PocketBase serves as the backend and can be started using the following Docker Compose command:
cd pocketbase
docker compose upThe admin dashboard is part of PocketBase and can be accessed through a web browser using the following credentials:
- URL: http://localhost:8090/_
- User: [email protected]
- Password: 1234567890
Important
The default credentials can be changed in the admin dashboard to maintain security.
Inbucket is a local email service that can be used for testing purposes. For example, you can send password recovery emails or OTP codes from PocketBase to Inbucket. PocketBase is preconfigured to use Inbucket, so no additional setup is required. It starts automatically with PocketBase.
This setup allows you to easily test email functionalities without needing an external email service.
The frontend is a React application with basic dependencies such as Refine, ESLint, and Vite. You can start the development server with the following command:
cd app
npm run dev # starts dev server on port 8080This will launch the application, making it accessible in your browser at the specified URL. Ensure that all necessary dependencies are installed before running the development server.
Now you are all set up to add more frontend dependencies and start turning your app ideas into code. If you're interested in learning how to deploy your application and make your features available to users, continue reading the distribution section.
cd app
npm run codegen # updates generated database schema types
npx playwright test --ui # runs playwright tests with guiDatabase migrations are a way to manage versions of your database schema. They allow you to update your database schema in production while preserving existing data. Migrations are generated automatically whenever the database schema is modified using the PocketBase dashboard. However, you also have the option to create migrations manually. Since migrations are part of the distribution process, they must be included in your git commits to ensure they are part of the final Docker image.
Tip
Remember to regularly commit and test migration changes to prevent issues during deployment.

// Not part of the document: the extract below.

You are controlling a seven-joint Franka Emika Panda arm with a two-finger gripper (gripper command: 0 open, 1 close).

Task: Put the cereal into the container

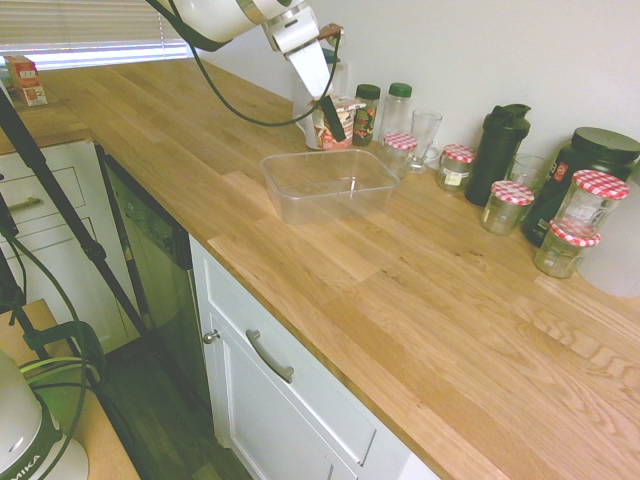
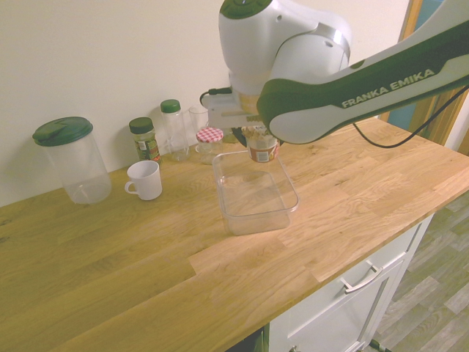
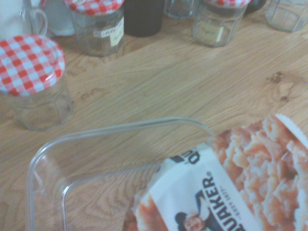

The default distribution method is via GitHub Container Registry. Other container registries (Dockerhub, gcr.io, etc.) can also be used, but they require minor adjustments to the GitHub Action workflow file.
A GitHub workflow will build a single Docker image that can be deployed with a single command (docker compose up -d) on your server or using tools like Portainer and Docker, etc.
Note:
If you prefer not to manage your own server, you can opt-out of the GitHub Actions workflow by deleting the.github/workflows/build.ymlfile and switching to Google Cloud Run or similar cloud hosting services.You can find deployment instructions for Google Cloud Run here, and here is the corresponding discussion thread.
This approach allows for flexible distribution options depending on your infrastructure preferences and requirements.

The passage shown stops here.